Mi generación ha envejecido con Carlos Varela. Qué rápido pasa el tiempo y la vida, que el otro día estabas dándolo todo en una luneta del Carlos Marx y ahora te encuentras compartiendo mesa con un grupo de cuasi cuarentones, más preocupados por llegar a fin de mes, que por trazar estrategias para no terminar vírgenes el preuniversitario. Estás tomando un vino de nombre impronunciable, cuando hace ya tanto dabas tu reino por un pan con croquetas y un vaso de refresco aguado, que equilibrara la glucosa en sangre para encontrar el valor de montarte de nuevo en el “camello” y regresar entero a Lawton.
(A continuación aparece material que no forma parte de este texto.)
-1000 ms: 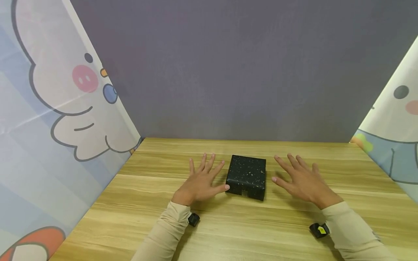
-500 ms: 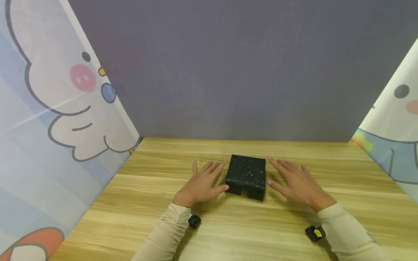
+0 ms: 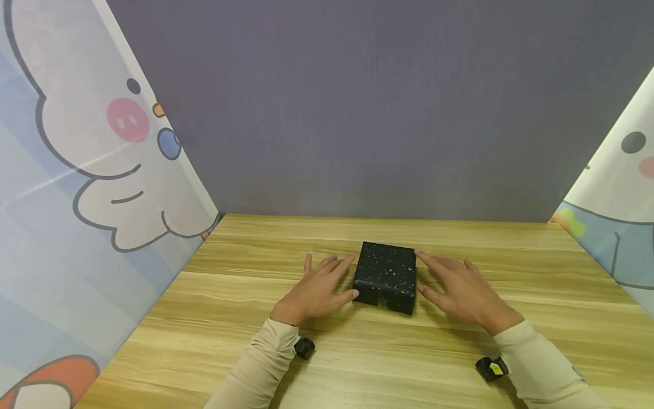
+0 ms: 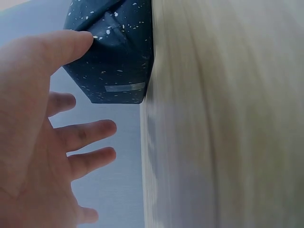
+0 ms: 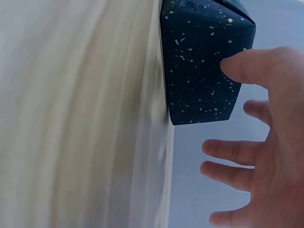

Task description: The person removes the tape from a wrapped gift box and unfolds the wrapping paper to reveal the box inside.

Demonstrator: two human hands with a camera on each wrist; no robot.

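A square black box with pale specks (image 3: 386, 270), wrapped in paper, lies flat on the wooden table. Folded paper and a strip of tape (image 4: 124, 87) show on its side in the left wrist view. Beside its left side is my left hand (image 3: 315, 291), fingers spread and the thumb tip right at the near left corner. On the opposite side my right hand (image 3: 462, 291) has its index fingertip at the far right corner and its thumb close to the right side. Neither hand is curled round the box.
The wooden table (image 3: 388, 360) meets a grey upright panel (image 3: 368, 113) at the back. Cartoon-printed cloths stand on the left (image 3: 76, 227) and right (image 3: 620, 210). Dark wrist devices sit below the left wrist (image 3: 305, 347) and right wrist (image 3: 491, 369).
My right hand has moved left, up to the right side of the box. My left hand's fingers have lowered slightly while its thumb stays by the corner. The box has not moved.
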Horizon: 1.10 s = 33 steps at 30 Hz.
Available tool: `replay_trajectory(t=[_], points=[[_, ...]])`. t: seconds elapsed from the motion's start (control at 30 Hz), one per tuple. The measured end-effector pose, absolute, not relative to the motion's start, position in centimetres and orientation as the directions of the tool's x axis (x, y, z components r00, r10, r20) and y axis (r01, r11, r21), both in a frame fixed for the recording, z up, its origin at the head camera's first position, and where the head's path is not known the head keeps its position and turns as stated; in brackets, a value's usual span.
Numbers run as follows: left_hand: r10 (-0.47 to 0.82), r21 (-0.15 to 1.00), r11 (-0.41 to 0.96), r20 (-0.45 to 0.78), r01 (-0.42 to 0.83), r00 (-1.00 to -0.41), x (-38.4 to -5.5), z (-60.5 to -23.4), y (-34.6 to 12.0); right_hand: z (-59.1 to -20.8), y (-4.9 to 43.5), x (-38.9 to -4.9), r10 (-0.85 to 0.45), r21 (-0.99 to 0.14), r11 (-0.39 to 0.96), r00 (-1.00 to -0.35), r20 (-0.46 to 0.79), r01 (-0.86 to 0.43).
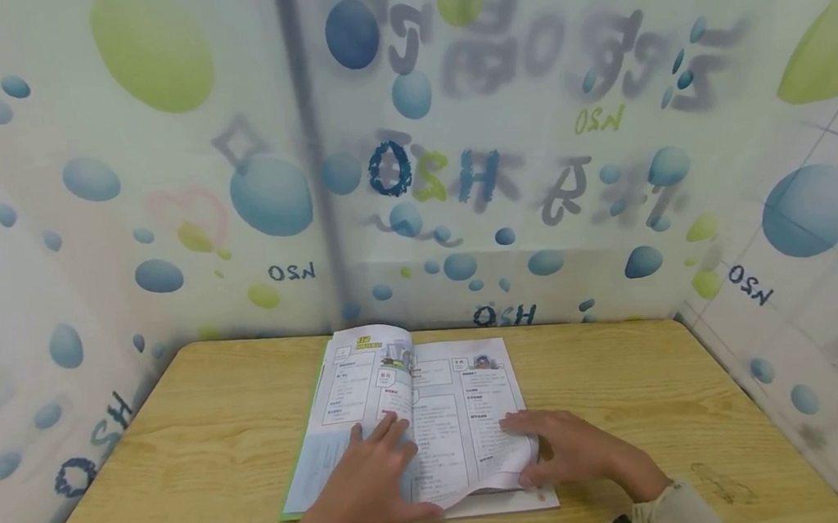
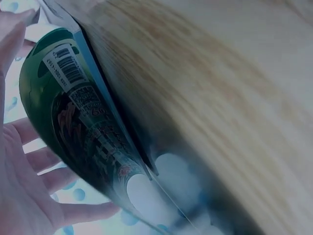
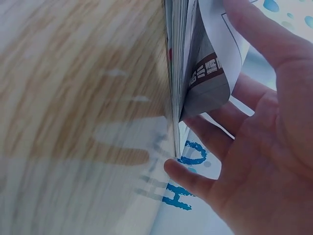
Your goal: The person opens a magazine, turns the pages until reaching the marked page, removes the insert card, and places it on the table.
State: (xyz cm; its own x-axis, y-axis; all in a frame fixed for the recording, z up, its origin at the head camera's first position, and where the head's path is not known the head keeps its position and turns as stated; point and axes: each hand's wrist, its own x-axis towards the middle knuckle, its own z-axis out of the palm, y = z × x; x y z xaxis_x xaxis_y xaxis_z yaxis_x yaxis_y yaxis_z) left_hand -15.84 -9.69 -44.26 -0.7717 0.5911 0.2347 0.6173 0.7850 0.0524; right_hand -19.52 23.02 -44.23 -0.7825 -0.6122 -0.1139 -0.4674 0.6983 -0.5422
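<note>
An open book (image 1: 436,432) with printed pages lies on the table. My left hand (image 1: 369,475) rests on its left page with fingers spread and the thumb reaching past the spine over the lower right page. At the right side, my right hand (image 1: 577,450) pinches the lower corner of a page (image 1: 504,462), which curls up off the pages beneath. In the right wrist view the lifted page (image 3: 215,73) bends between the thumb and fingers. The left wrist view catches the book's green back cover (image 2: 36,93) with a barcode, beside the spread left fingers.
The wooden table (image 1: 182,444) carries the book near its middle. A pale curtain-like sheet (image 1: 569,200) printed with blue and green drops and mirrored lettering stands behind and along the sides. Faint dark marks (image 1: 720,484) show on the table at the right.
</note>
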Motion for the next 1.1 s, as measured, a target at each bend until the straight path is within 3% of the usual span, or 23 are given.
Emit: replay_trajectory(t=[0.53, 1.1], points=[[0.593, -0.018, 0.796, 0.229, 0.605, -0.772, -15.68, -44.34, -9.06, -44.22, 22.84, -19.82, -0.587, -0.538, 0.700, -0.808, -0.058, -0.470], [0.599, -0.011, 0.788, 0.249, 0.616, -0.761, -15.79, -43.88, -9.57, -43.71, 22.96, -19.71, -0.572, -0.564, 0.671, -0.820, 0.018, -0.481]])
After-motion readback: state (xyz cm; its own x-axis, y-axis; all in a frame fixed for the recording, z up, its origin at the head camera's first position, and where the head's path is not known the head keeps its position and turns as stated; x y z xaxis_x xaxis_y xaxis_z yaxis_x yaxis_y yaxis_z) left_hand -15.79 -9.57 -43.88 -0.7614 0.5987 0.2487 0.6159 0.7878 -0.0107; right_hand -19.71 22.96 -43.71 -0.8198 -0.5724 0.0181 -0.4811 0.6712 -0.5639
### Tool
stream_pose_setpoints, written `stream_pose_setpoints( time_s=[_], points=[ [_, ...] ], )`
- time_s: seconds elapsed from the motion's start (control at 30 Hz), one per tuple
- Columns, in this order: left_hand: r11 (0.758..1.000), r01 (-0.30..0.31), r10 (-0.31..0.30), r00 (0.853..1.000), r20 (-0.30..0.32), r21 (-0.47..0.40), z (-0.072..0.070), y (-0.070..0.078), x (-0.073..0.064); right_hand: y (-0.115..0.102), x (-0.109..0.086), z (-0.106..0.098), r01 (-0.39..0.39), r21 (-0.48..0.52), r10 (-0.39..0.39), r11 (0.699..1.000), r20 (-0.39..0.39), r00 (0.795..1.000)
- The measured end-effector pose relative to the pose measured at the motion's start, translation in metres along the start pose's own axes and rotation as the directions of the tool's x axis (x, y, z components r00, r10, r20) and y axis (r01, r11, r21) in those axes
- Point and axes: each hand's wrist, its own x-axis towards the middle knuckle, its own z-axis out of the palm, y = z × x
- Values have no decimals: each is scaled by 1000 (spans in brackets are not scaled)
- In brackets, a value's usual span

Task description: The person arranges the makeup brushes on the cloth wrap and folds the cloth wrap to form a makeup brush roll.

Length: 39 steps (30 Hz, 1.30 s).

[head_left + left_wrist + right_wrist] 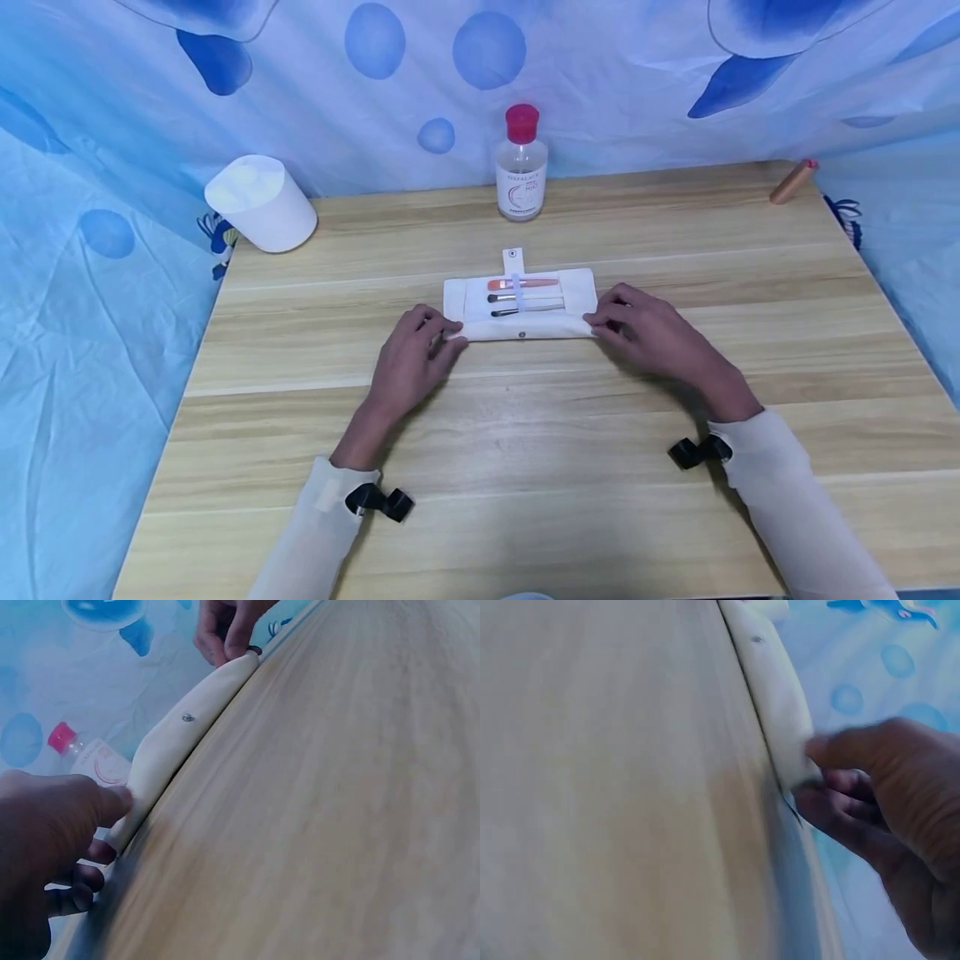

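Observation:
A white makeup brush pouch (453, 300) lies unfolded on the table, its near edge turned over into a rounded fold with a metal snap. Inside, a pink-handled makeup brush (536, 284) and two pale-handled brushes (543, 300) lie crosswise under a pale strap. A snap tab (513, 260) points away at the far side. My left hand (408, 358) pinches the fold's left end between thumb and fingers. At the other end, my right hand (652, 333) pinches the fold the same way. Both wrist views show the rolled edge (169, 742) from outside, hiding the brushes.
Behind the pouch stands a clear bottle (522, 179) with a red cap. A white roll (273, 208) is at the far left, a copper-coloured tube (789, 185) at the far right corner. The wooden table (510, 475) meets a blue patterned curtain (300, 92) at its back.

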Motion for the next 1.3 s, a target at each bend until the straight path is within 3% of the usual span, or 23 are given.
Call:
stream_pose_setpoints(
  time_s=[0.13,0.27,0.63,0.83,1.0,1.3],
  points=[
    [1000,-7,6,1000,24,19,-1,-1,-1,10,-5,-2,48,60,-53,997,71,996],
    [1000,-8,8,1000,24,11,0,-2,0,14,-5,0,87,65,-90,994,52,995],
    [999,-37,36,999,18,32,5,-4,0,19,-7,3,43,55,-44,998,23,999],
    [996,-58,56,998,23,71,8,-3,3,20,-7,5,-10,87,8,996,24,1000],
    [994,-75,75,997,8,82,9,-3,4,18,-5,9,-95,200,96,975,3,995],
    [999,-15,15,1000,13,46,10,-2,2,12,1,12,-179,266,191,947,-19,981]
  ],
)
Antes me identificaba con las canciones de Varela en primera persona. Era yo, o mis amigos, quienes soñábamos con subvertir la realidad, con llenar el asfalto con grafitis de amor… con tirar de la dichosa ballesta. Era otro el tiempo y otra la circunstancia. Y nadie se baña en el mismo río dos veces. En mi caso, las abluciones pasaron del Almendares al Hudson. Da igual, en el fondo seguimos siendo los mismos. Varela, un artista lúcido, un provocador que invita a soñar. Yo, por mi parte, me sigo viendo como el muchacho de hace ya tanto, pequeño y aterrado, con los brazos bien apretados al costado del cuerpo, esperando con una guayaba sobre la cabeza, que el pelotón abriese fuego.